After raising over $3,000 toward the goal, Lawrence closed her fundraiser to new donations. She wrote that she plans to use the funds to cover the material and shipping costs and send out the masks free of charge to people who are part of the deaf or hard of hearing community. She also said she plans on donating any leftover money to the non-profit Hands and Voices, which supports families with kids who are deaf or hard of hearing.

Back when Lawrence first started her project, the Centers for Disease Control (CDC) didn't recommend wearing face masks in public. Now that it's changed its stance, her initiative stands to impact even more people. (Related: How Fitness Helped This Woman Cope with Going Blind and Deaf)

While Lawrence's and others' masks are unique within the DIY realm, some companies have previously rolled out transparent face masks. For instance, Safe 'N' Clear offers Food and Drug Administration (FDA)-registered surgical masks.

There's also the ClearMask, which is almost completely clear and might see some use in hospital settings because of current mask shortages—even though, under normal circumstances, it's technically not FDA-approved. "Due to the COVID-19 pandemic, the ClearMask is currently available for use in hospitals and by healthcare providers without objection from the FDA," a statement on the company's website reads. "The ClearMask is a face mask that may be used when FDA-cleared masks are unavailable. Per the FDA, the use of these masks in a surgical setting, or where significant exposure to liquid bodily or other hazardous fluids may be expected, is not recommended." The company markets its masks not only as a solution for deaf and hard of hearing people, but also for people who have a language barrier, child patients, and patients experiencing stress or anxiety. (BTW, none of the aforementioned masks provide nearly as much protection as N95 respirator masks, which are also in short supply.)

For the most part, face masks are treated as a one-size-fits-all deal, even when it comes to the DIY instructions that have been popping up all over the internet.

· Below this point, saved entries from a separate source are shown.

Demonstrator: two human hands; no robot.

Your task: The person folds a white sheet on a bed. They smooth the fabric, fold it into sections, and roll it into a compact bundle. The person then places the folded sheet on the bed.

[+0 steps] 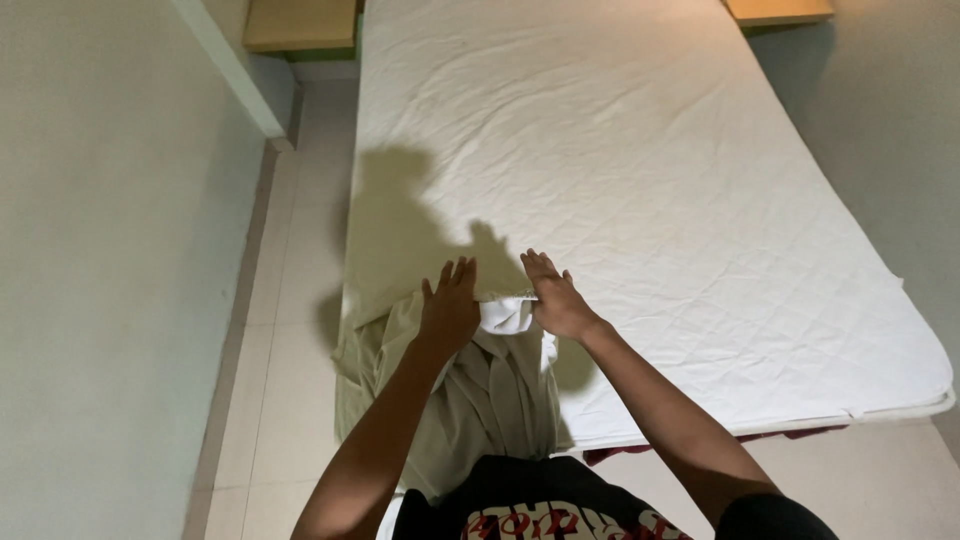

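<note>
A: As the mattress [650,200] fills most of the view, we start there: white quilted cover, lying between the side walls, wooden shelves [298,22] at its head.

B: And the sheet [470,390]?

A: Pale, bunched at the near left corner, hanging over the edge to the floor.

B: Hands?

A: Left hand [450,305] and right hand [555,295] lie flat, fingers spread, pressing its top edge; neither grips. We judge this a smoothing step; next calls for pinching the hem.
</note>
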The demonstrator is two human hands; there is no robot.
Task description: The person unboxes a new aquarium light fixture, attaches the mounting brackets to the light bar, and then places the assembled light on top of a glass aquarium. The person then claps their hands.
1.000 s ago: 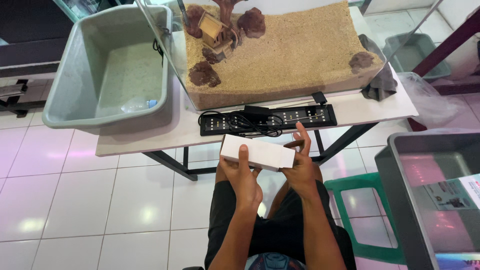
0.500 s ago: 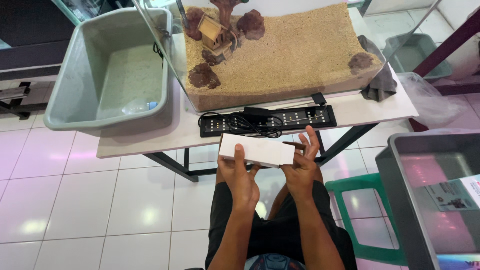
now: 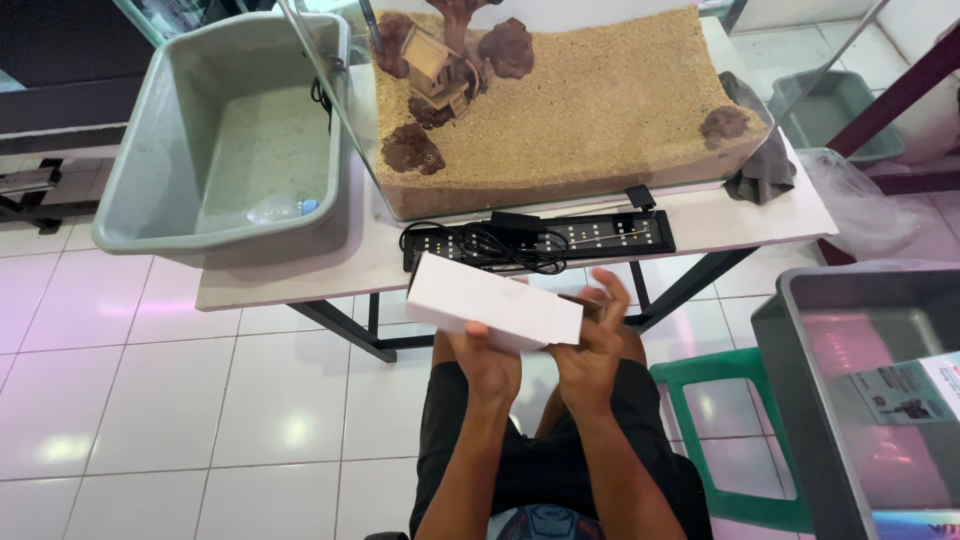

Bravo to Montalbano, Lawrence, the Grahams, and everyone else who's been looking out for the deaf and hard of hearing.

The information in this story is accurate as of press time. As updates about coronavirus COVID-19 continue to evolve, it’s possible that some information and recommendations in this story have changed since initial publication. We encourage you to check in regularly with resources such as the CDC, the WHO, and your local public health department for the most up-to-date data and recommendations.